Dataset section Block Start

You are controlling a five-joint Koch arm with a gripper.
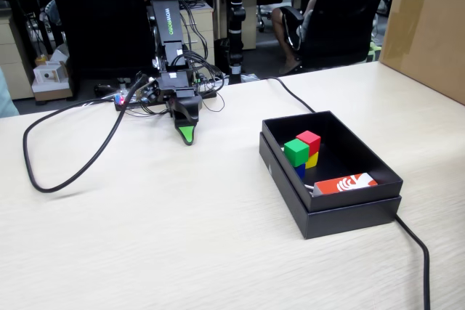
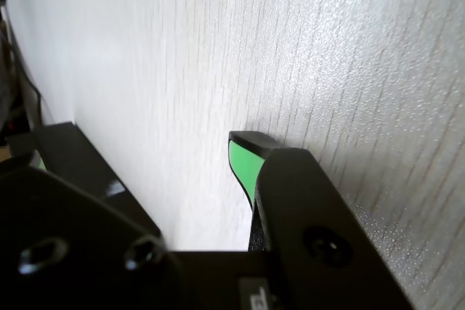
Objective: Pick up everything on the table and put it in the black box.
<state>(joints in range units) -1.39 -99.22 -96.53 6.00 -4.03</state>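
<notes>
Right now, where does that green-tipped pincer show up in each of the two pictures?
Fixed view: the pincer hangs left of centre, its green tip just above the table, well left of the black box.
Wrist view: the pincer fills the lower middle, its green tip pointing up the picture.
Shared landmark: the pale wood-grain table.

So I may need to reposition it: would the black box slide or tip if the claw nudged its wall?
The black box looks low and wide, so tipping seems unlikely. On the smooth table it would probably slide. It holds only colored blocks and a red card, so it is likely light.
</notes>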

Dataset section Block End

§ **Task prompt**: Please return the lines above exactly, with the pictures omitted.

§ **Exercise response**:
You are controlling a five-joint Koch arm with a gripper.
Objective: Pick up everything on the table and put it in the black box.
<state>(joints in range units) -1.39 -99.22 -96.53 6.00 -4.03</state>
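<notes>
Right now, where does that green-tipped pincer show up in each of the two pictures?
Fixed view: the pincer hangs left of centre, its green tip just above the table, well left of the black box.
Wrist view: the pincer fills the lower middle, its green tip pointing up the picture.
Shared landmark: the pale wood-grain table.

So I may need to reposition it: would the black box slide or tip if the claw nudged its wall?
The black box looks low and wide, so tipping seems unlikely. On the smooth table it would probably slide. It holds only colored blocks and a red card, so it is likely light.
</notes>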

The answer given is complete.